L'option que les familles oublient
Un père décède un dimanche soir à Marseille. Le fils aîné appelle l'assistance, obtient la prise en charge du cercueil hermétique et du vol cargo vers Oran. Personne ne lui signale qu'il a droit à un billet aller-retour pour accompagner le convoi funéraire. Il achète son vol à 480 € le lendemain — un billet que son contrat aurait remboursé. Ce scénario, nous le voyons chaque mois au cabinet.
La garantie billet retour famille existe dans la majorité des formules intermédiaires et premium, mais les familles ne la réclament presque jamais dans l'urgence du décès. Le vol accompagnateur permet à un proche de voyager sur le même avion que le défunt et de revenir en France après l'inhumation.
La plupart des familles franco-algériennes veulent que le fils ou le frère accompagne le corps jusqu'au cimetière. Cette présence n'est pas un confort — c'est un devoir familial que le contrat peut financer si on sait le demander. Nous refusons de laisser une famille payer un vol qu'elle avait déjà couvert par sa cotisation mensuelle.
Plafonds, classe et compagnies éligibles
Le plafond par billet constitue le premier point de friction. Sur les contrats que nous négocions, la fourchette constatée va de 400 € à 800 € par billet selon l'assureur et la formule choisie. Ce montant couvre un aller-retour en classe économique sur Air Algérie pour un vol Paris-Alger — pas forcément en haute saison.
Nombre de billets par formule
La formule économique n'inclut généralement aucun billet retour — c'est l'un des premiers postes sacrifiés pour maintenir la cotisation sous 15 €/mois. La formule intermédiaire offre un billet, la formule premium avec prise en charge intégrale en propose deux. Deux billets, c'est le minimum pour qu'un couple accompagne le défunt.
Compagnies aériennes et restrictions
Certains contrats limitent le remboursement aux compagnies partenaires de l'assureur. Air Algérie et ASL Airlines concentrent la quasi-totalité des vols cargo funéraires France-Algérie. Le billet passager doit être réservé sur la même compagnie ou sur un vol compatible en horaire. Un vol Transavia ou Vueling vers Oran ne sera pas forcément remboursé.

Hébergement et frais de séjour
Nous le disons franchement : les frais de séjour en Algérie ne sont presque jamais couverts. Un accompagnateur qui reste trois à cinq jours pour l'inhumation doit prévoir 50 € à 100 € par jour.
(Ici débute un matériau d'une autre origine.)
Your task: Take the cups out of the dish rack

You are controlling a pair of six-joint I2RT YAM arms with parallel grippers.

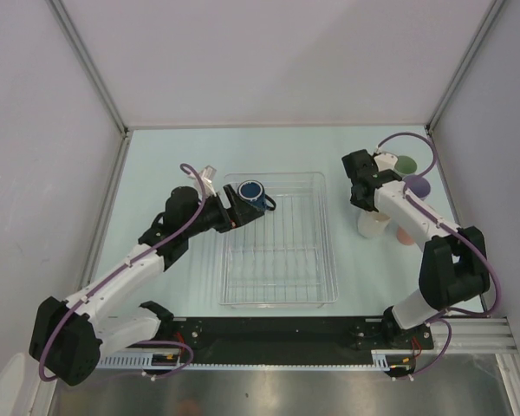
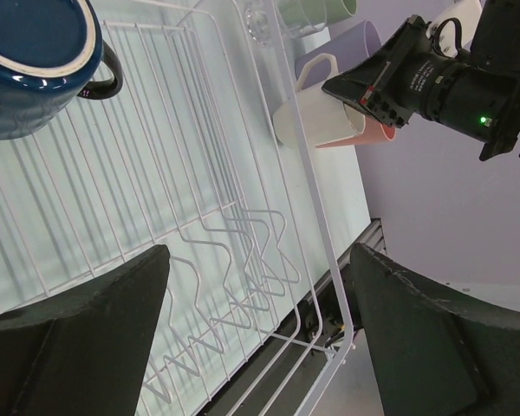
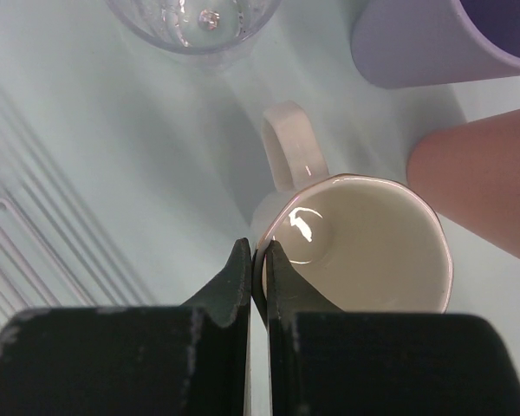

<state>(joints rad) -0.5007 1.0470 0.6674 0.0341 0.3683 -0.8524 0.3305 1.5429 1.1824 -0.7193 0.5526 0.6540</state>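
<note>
The dark blue mug (image 1: 253, 194) stands in the far left corner of the dish rack (image 1: 279, 299); in the left wrist view it (image 2: 35, 61) is at the upper left. My left gripper (image 1: 239, 203) is open and empty beside it, over the rack's wire grid (image 2: 199, 199). My right gripper (image 1: 367, 211) is shut on the rim of the cream-white mug (image 3: 364, 260), upright on the table right of the rack. Around it stand the clear glass (image 3: 195, 17), the lavender tumbler (image 3: 442, 39), the salmon tumbler (image 3: 490, 182) and the sage green tumbler (image 1: 406, 163).
The rack's right wall (image 2: 316, 199) runs between my left gripper (image 2: 258, 260) and the cups on the table. Grey panels wall in the table on the left, back and right. The black base rail (image 1: 277, 334) lies along the near edge.
</note>
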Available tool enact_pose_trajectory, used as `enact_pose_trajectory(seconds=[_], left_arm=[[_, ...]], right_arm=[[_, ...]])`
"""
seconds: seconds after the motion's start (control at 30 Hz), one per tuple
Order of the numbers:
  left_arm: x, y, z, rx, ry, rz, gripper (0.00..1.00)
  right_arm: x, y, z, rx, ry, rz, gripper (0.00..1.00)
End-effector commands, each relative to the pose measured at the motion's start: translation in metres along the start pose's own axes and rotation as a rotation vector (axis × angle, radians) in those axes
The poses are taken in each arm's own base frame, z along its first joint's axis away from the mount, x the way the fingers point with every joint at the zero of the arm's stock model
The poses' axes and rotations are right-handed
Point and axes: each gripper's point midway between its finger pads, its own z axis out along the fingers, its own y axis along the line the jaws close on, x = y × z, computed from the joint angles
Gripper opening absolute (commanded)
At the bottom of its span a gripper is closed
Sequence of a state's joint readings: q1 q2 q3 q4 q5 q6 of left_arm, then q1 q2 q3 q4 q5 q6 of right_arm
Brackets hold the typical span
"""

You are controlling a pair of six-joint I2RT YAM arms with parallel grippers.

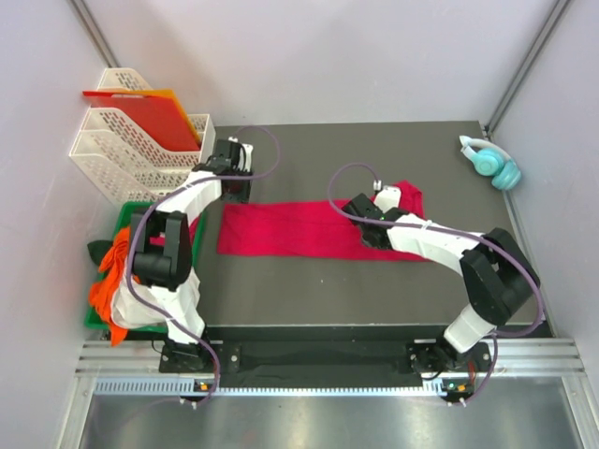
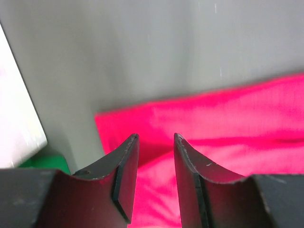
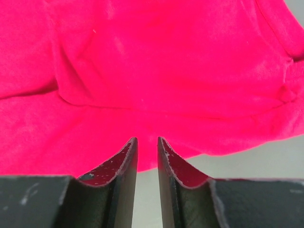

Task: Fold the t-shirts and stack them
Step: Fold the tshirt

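Top external view: we see soft crimson cloth t-shirt (image 1: 290, 229) spread flat, lightly creased, on matte dark-grey tabletop (image 1: 328, 295). Left hand (image 2: 156, 137): fingers apart, empty, over shirt's corner. Right hand (image 3: 147, 139) nearly together at shirt's edge; grip on cloth we cannot tell.

Here's the left arm (image 1: 178, 201), white shells over black joints; the right arm (image 1: 440, 245) matches, a grey-purple cable (image 1: 330, 192) looping off it; left gripper (image 2: 156, 136) shows curved matte-black fingers (image 2: 124, 166); right gripper (image 3: 147, 138), black fingers (image 3: 121, 167) scuffed, flecked white.
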State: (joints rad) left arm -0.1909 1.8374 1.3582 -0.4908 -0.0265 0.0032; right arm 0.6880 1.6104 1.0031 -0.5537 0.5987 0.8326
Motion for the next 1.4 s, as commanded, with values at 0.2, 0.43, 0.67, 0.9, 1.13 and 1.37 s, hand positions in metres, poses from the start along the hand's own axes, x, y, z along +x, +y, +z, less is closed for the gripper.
enact_pose_trajectory(seconds=[0.2, 0.43, 0.67, 0.9, 1.13, 1.37], left_arm=[[-0.047, 0.01, 0.046, -0.043, -0.038, -0.01, 0.4], [-0.045, 0.003, 0.032, -0.009, -0.074, -0.002, 0.4], [-0.038, 0.008, 0.023, -0.021, -0.075, 0.002, 0.41], [-0.029, 0.01, 0.033, -0.024, -0.015, -0.017, 0.39], [-0.014, -0.006, 0.005, 0.057, -0.041, -0.047, 0.4], [0.012, -0.004, 0.011, 0.037, 0.011, -0.028, 0.39]], right_arm=[[0.023, -0.03, -0.018, 0.043, 0.003, 0.032, 0.17], [0.015, -0.045, -0.024, 0.069, -0.029, 0.06, 0.2], [0.014, -0.042, -0.023, 0.068, -0.022, 0.056, 0.2], [0.015, -0.047, -0.025, 0.077, -0.024, 0.057, 0.2], [0.02, -0.053, -0.026, 0.089, -0.017, 0.058, 0.2], [0.02, -0.054, -0.025, 0.094, -0.023, 0.063, 0.2]])
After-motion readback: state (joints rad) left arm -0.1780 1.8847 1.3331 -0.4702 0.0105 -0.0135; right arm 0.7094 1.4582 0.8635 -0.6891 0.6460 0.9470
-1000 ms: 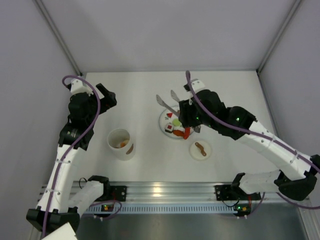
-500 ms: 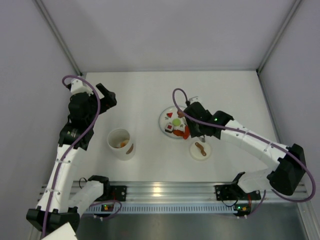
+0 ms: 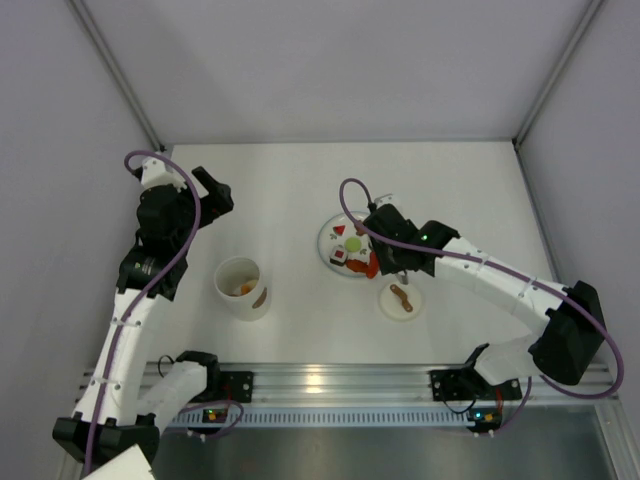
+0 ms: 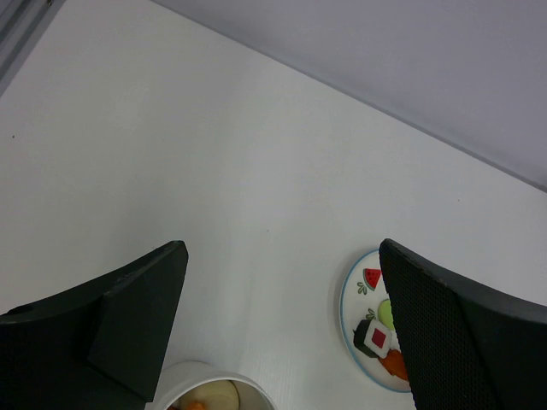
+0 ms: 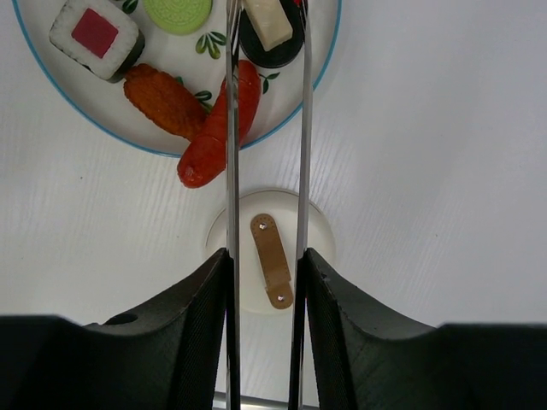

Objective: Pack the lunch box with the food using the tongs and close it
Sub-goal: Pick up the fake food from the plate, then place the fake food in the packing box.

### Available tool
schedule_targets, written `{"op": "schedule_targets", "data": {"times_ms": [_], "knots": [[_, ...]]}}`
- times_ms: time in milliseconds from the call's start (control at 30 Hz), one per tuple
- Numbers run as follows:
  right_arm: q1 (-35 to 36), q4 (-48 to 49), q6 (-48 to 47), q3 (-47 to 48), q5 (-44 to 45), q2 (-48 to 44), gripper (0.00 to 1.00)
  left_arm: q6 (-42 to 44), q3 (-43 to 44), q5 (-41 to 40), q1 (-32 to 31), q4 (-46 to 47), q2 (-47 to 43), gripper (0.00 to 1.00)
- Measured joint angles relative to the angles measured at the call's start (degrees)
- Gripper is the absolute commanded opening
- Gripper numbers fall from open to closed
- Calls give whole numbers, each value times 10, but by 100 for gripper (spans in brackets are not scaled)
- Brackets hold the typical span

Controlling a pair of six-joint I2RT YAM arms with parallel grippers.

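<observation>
Right gripper (image 5: 267,260) clenched on tongs (image 5: 231,128) — arms straddle a white-topped black food piece (image 5: 267,26), 12 o'clock in the wrist view. Left gripper (image 4: 282,256) released, empty — lunch box (image 4: 214,377) at 7 o'clock.

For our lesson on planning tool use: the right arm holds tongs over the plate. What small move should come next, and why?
Probably squeeze the right pincer so the tongs close on the white-topped piece. Their two arms straddle it on the plate with a gap on each side, so nothing looks gripped yet; lifting now would likely leave it behind.
</observation>
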Motion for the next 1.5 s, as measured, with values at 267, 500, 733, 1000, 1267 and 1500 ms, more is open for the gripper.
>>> {"op": "schedule_targets", "data": {"times_ms": [267, 500, 733, 1000, 1267, 1500], "knots": [[0, 0, -4, 0, -1, 0, 28, 0, 0, 0, 0, 0, 0, 99], [0, 0, -9, 1, -1, 0, 23, 0, 0, 0, 0, 0, 0, 99], [0, -5, -16, 40, -5, 0, 20, 0, 0, 0, 0, 0, 0, 99], [3, -5, -19, 88, -53, -16, 19, 0, 0, 0, 0, 0, 0, 99], [100, -9, -14, 188, -79, -13, 20, 0, 0, 0, 0, 0, 0, 99], [214, 0, -9, 278, -103, 33, 20, 0, 0, 0, 0, 0, 0, 99]]}}
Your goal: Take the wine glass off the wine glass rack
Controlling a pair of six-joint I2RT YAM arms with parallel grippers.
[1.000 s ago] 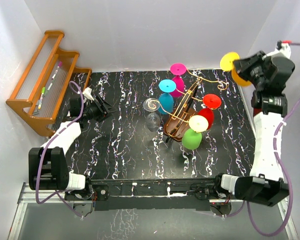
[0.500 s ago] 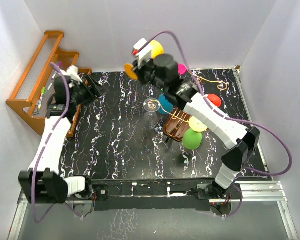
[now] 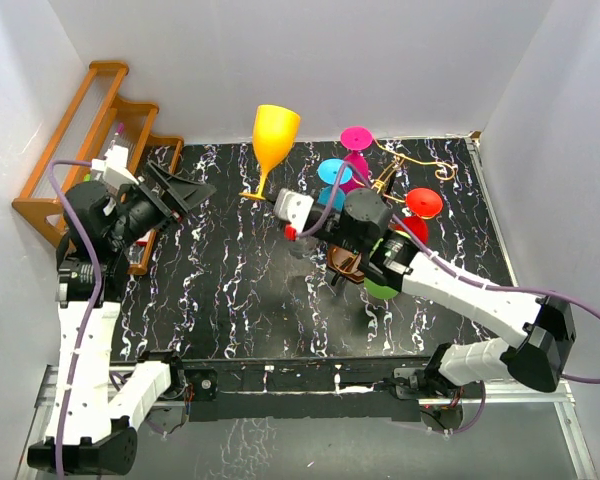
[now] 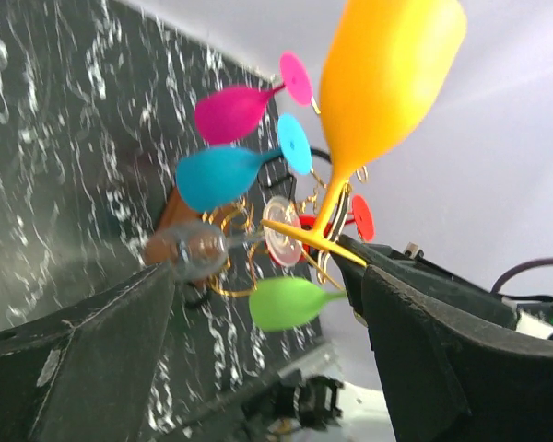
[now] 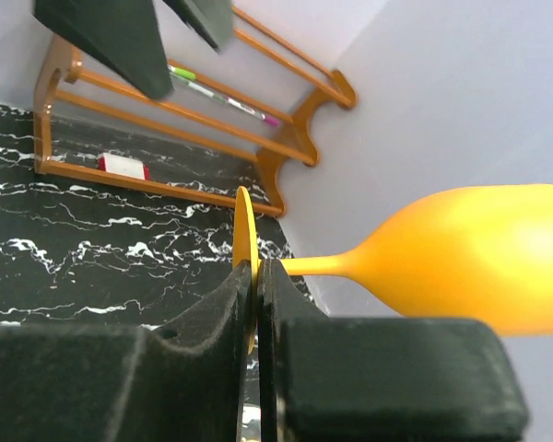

Le capital décès versé aux bénéficiaires peut absorber ces frais si la famille a pensé à le solliciter.
Trois erreurs qui coûtent un vol
La première erreur est la plus fréquente : ne pas demander le billet retour dans les 48 heures suivant la déclaration du sinistre. La majorité des assureurs imposent un délai de réclamation strict. Un courtier expérimenté le signale dès le premier appel — une plateforme d'assistance généraliste, rarement.
La deuxième erreur : réserver le vol avant d'avoir obtenu l'accord écrit de l'assureur. Des familles achètent un billet à 550 € en urgence, envoient la facture — et découvrent que l'assureur rembourse uniquement sur la base d'un tarif négocié à 380 €. Le réflexe correct : appeler l'assistance, obtenir la validation, laisser la plateforme émettre le billet.
Troisième erreur : ignorer le pré-acheminement en France. Le billet retour couvre le vol international, pas le TGV Lille-Paris ni le vol Toulouse-Orly. Pour une famille de province, ce trajet ajoute 80 € à 200 € non remboursables. Les wilayas éloignées d'Alger posent le même problème côté algérien avec le convoi terrestre.
Activer le billet retour sans friction
Le réflexe qui protège la famille tient en une phrase : mentionnez le billet retour dès votre premier appel à l'assistance. Pas après l'inhumation, pas au retour — au premier contact. L'opérateur ouvre le dossier, valide l'éligibilité et lance la réservation. En formule premium, cette étape prend moins de vingt minutes.
Nous recommandons de conserver une copie du contrat dans le téléphone — en PDF — et de souligner la clause billet retour. Le jour du décès, personne ne relit trente pages de conditions générales. Un post-it avec le numéro d'assistance et la mention « billet retour » a évité des centaines d'euros de frais à plusieurs de nos assurés.
Pour les familles qui hésitent entre la formule intermédiaire et la premium, le billet retour fait souvent basculer la décision. Un seul billet non remboursé en haute saison — 500 € — efface deux ans d'écart de cotisation entre les deux formules. Ce calcul, nous le faisons systématiquement lors de la souscription. Nous refusons de vendre une formule économique sans détailler ses angles morts.